More minutes pass while they hook him up to machines and tubes and a contraption that pumps air into him. One of the men finally speaks into a radio comm, and all I pick up from that conversation is asystole and no pulse. He ends the conversation with, “I’ll notify dispatch. Thank you.”

“What’s going on? What’s happening? Are you taking him to the hospital?” The desperation and despair in Amelia’s voice is enough to curl my lip, and I fear what I’d do, if not for all these people standing around us.

“I’m sorry, ma’am. There’s nothing more we can do. An officer is on his way. They’ll gather information for the coroner.”

“Coroner? As in … he’s … no. No.” She falls into one of the chairs behind her, wailing into her palms.

“He was talking. An hour ago. He told me he felt sleepy.” I can’t see through the blur of tears. “He asked for …” At the memory of his last request, I stride through the small crowd and out of the room, down the hall, to Roark’s bedroom.
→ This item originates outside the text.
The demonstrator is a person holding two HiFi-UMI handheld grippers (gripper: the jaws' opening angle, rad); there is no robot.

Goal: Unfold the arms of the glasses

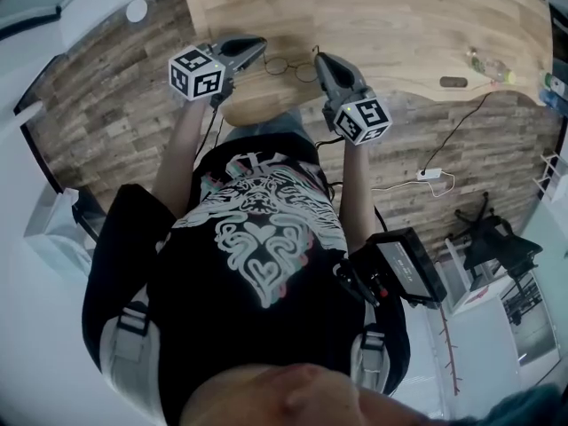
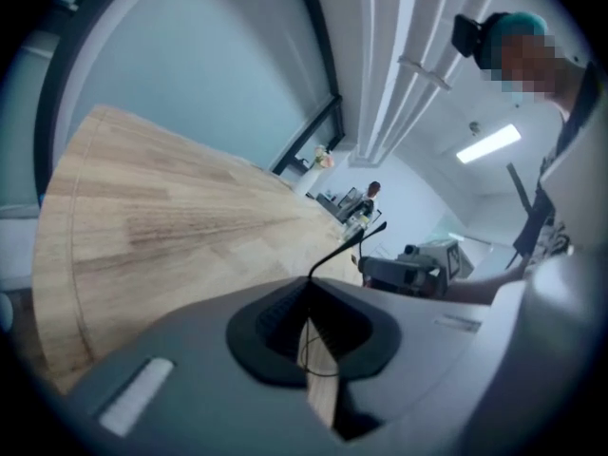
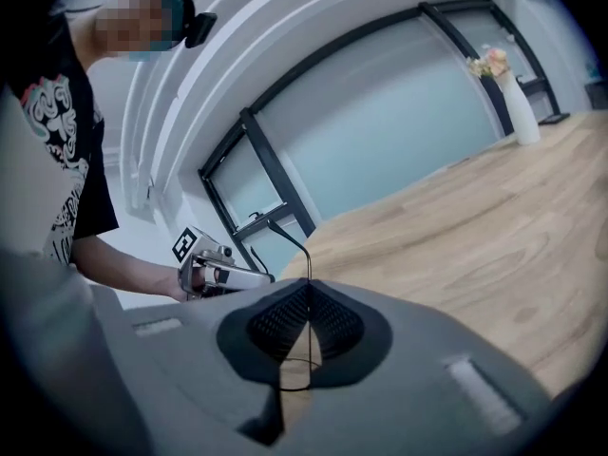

Scanning the toys lying about, I find his Dede tossed onto the bed. Snatching it up, I race back down the hall to find Amelia sobbing beside Roark, stroking his hair.

My father stands off to the side as emotionless as I’d expect.

I make my way around the desk, away from Amelia and the paramedics, and lower to my knees. Taking his small, cold hand in mine, I wrap his teddy bear in his limp arms.

“Roark, you have to wake up.” For a moment, it’s as if there’s no one else in the room except me and my son. I press my face to his soft baby cheek and inhale the scent of him. The lavender soap of his bath from earlier. “I should’ve left the paperwork. If I’d known …” The pain in my chest is unbearable, like an animal eating me from the inside out. The air turns thick and suffocating, and suddenly I can’t breathe. I can’t fucking breathe. I slide him off the desk, clutching him against me as I fall to the floor. The agony rips through my chest as I rock him, just as I did the first time I held him in my arms. When he stopped crying. When he looked at me with trust and wonder in his eyes. And he stopped crying.

A broken sound of rage and suffering echoes through the room, and I realize it’s coming from me, as I clutch my son for the last time.

 

 

Voices reach the void inside my head.

I don’t even know how long I’ve stared at the spot on the desk where Roark’s body lay before he was taken away. An officer outside the office talks with my father, finally drawing my focus away, and in the thick of conversation, he makes eye contact with me and offers a sympathetic nod. When I lower my gaze, I notice the signet ring he’s wearing, and the conversation sharpens to clarity.